Budget 2020 allowed reinvestment in two residential homes for a taxpayer having capital gains of up to Rs 2 crore.
Meanwhile, Budget 2017 capped the maximum loss that can be derived from a house property and set off against other sources of income. Since then, a homeowner is allowed to set off losses only up to Rs 2 lakh from income under the head ‘income from house property’. Earlier there was no such limit. However, where the loss amount is more than Rs 2 lakh, it can be carried forward for 8 subsequent years for set off.
Budget 2018 gave relief to home buyers and sellers who were looking to buy or sell properties in localities where the circle rate was higher than the market value. No additional tax will now be payable by the sellers and buyers if the difference between the ‘actual sale price of a property’ and its circle rate is less than 5 percent.

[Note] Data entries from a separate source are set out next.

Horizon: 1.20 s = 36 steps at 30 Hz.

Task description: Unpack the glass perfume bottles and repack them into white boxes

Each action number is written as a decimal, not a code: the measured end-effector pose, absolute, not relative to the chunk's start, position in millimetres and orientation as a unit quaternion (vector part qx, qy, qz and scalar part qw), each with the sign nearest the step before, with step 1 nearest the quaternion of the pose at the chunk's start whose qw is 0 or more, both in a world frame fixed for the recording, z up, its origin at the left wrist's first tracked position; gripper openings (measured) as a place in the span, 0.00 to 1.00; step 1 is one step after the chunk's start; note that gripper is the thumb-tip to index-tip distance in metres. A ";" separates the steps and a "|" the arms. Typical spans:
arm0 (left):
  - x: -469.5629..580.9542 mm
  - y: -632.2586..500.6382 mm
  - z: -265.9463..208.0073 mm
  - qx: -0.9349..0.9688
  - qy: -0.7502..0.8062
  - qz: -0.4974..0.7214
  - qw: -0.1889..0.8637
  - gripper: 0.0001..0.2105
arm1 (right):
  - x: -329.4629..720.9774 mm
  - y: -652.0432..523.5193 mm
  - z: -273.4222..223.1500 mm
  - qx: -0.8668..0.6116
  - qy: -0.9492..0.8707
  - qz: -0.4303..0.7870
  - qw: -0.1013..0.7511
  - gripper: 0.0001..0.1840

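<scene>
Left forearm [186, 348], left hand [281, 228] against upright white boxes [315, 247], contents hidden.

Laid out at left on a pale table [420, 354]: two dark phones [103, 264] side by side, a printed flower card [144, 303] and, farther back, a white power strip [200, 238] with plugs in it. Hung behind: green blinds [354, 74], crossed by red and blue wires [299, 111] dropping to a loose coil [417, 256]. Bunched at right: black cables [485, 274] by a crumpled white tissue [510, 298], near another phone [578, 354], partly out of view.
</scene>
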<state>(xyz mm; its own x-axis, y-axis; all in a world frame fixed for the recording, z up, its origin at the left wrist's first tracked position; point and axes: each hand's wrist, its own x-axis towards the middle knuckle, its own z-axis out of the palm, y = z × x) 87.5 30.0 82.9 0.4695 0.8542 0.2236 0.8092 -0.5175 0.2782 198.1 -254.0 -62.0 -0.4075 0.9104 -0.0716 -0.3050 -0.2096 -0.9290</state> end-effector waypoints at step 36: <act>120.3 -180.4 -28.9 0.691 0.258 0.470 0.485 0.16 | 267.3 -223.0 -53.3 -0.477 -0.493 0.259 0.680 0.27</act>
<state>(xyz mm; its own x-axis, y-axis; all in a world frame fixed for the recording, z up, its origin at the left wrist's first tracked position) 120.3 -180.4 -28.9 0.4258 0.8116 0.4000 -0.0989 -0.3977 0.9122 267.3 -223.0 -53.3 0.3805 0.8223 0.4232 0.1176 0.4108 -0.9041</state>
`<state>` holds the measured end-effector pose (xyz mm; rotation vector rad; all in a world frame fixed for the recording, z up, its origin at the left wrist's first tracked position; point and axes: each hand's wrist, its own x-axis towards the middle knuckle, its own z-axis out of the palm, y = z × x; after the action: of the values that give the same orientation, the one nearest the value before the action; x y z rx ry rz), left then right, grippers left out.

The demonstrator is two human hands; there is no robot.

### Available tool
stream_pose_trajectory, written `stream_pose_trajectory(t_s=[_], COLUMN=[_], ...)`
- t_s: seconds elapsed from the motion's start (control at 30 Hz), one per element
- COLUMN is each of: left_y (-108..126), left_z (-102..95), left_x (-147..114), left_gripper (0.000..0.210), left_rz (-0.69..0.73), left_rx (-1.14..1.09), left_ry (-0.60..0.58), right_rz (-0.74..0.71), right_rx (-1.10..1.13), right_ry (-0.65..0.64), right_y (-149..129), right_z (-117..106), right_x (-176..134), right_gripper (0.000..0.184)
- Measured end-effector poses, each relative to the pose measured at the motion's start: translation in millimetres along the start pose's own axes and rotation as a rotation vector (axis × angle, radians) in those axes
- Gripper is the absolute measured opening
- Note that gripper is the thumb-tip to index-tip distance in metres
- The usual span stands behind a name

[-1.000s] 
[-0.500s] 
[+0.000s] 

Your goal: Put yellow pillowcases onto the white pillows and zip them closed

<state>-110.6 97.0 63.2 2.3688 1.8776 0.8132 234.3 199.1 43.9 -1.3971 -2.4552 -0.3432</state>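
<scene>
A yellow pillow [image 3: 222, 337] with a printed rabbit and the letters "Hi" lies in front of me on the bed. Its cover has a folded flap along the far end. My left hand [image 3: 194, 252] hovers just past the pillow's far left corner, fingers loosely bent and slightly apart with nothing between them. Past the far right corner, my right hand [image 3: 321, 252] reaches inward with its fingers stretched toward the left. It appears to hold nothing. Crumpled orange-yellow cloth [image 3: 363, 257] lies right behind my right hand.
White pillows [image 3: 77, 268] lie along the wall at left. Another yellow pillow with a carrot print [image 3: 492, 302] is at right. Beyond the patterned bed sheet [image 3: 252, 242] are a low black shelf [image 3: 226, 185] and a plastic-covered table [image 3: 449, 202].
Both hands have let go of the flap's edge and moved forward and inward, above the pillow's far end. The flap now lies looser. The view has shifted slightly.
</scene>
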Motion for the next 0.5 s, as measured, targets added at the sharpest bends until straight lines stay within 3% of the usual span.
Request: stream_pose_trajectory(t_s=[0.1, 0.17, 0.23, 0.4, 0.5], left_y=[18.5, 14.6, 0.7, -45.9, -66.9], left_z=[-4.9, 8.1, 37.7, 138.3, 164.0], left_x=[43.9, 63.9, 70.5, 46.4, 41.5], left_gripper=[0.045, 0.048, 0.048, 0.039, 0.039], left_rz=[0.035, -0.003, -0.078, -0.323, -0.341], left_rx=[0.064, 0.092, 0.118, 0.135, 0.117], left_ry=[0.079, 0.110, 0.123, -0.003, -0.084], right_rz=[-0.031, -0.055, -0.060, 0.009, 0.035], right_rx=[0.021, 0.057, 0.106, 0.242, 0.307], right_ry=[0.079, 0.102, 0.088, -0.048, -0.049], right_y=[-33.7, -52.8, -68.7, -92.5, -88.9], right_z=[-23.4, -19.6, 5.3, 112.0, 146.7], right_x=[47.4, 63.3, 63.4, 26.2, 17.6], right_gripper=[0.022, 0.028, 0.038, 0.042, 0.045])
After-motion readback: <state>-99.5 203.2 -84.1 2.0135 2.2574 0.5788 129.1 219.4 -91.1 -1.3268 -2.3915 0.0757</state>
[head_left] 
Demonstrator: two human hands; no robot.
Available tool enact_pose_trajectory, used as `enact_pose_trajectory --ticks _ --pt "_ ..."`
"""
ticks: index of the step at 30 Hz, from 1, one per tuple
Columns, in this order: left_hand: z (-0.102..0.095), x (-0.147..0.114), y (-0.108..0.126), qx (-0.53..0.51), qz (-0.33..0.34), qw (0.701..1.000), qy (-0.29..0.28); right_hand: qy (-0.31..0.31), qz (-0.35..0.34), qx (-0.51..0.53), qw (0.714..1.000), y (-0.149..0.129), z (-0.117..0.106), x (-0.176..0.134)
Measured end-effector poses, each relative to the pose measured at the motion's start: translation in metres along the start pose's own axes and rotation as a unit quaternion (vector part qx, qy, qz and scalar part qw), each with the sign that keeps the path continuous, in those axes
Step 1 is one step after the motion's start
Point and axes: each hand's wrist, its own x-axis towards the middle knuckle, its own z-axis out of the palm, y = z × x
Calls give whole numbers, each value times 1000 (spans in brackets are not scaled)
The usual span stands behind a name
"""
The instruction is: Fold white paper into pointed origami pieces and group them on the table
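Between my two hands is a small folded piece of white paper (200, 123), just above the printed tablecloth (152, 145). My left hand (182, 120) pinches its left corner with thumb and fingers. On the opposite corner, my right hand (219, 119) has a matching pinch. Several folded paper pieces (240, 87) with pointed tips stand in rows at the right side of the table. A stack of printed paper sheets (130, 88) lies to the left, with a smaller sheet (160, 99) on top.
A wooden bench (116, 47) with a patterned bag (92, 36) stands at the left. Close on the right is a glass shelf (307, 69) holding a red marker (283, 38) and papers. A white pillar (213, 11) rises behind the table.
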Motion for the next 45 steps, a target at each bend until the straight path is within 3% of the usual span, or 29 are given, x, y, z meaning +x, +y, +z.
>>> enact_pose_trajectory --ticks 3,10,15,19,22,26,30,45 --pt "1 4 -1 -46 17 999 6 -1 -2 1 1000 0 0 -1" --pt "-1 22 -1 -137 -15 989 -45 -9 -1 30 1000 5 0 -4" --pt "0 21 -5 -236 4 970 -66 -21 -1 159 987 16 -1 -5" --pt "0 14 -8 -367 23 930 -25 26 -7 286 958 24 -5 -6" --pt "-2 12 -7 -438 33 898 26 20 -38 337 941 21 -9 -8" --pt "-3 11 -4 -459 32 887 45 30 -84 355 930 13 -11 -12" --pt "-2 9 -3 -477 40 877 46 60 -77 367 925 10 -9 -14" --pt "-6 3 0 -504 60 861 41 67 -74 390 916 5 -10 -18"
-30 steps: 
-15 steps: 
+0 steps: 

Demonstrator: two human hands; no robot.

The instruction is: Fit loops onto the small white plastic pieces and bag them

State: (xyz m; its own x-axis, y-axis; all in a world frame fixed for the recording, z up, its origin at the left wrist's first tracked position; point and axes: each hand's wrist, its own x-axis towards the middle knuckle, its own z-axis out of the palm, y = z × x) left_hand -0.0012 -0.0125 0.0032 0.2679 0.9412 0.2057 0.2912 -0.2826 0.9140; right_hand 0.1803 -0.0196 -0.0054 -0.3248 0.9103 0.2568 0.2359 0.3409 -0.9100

Typically, buyers have to pay additional stamp duty on registration value, since it cannot be lower than the circle rate. Also, the difference —circle rate less market rate—attracts tax under section 56(2) of the Income-Tax Act, 1961, as it is considered to be a profit for the buyer. For a seller, capital gains and tax liability increase because capital gains have to be calculated based on the stamp value of the property under section 50C of the Act, even if the selling price is lower than the circle rate. This limit has been recently increased to 20 percent to minimise hardship in real estate transactions, as part of the COVID-19 relief package.
To help the lower-income group own houses, the government gave special impetus in Budget 2017, by giving it infrastructure status. This enables builders to get special tax benefits if they build houses in this segment.
It remains to be seen if Budget 2021 will continue in the same trajectory as seen in the previous years, or take a different path.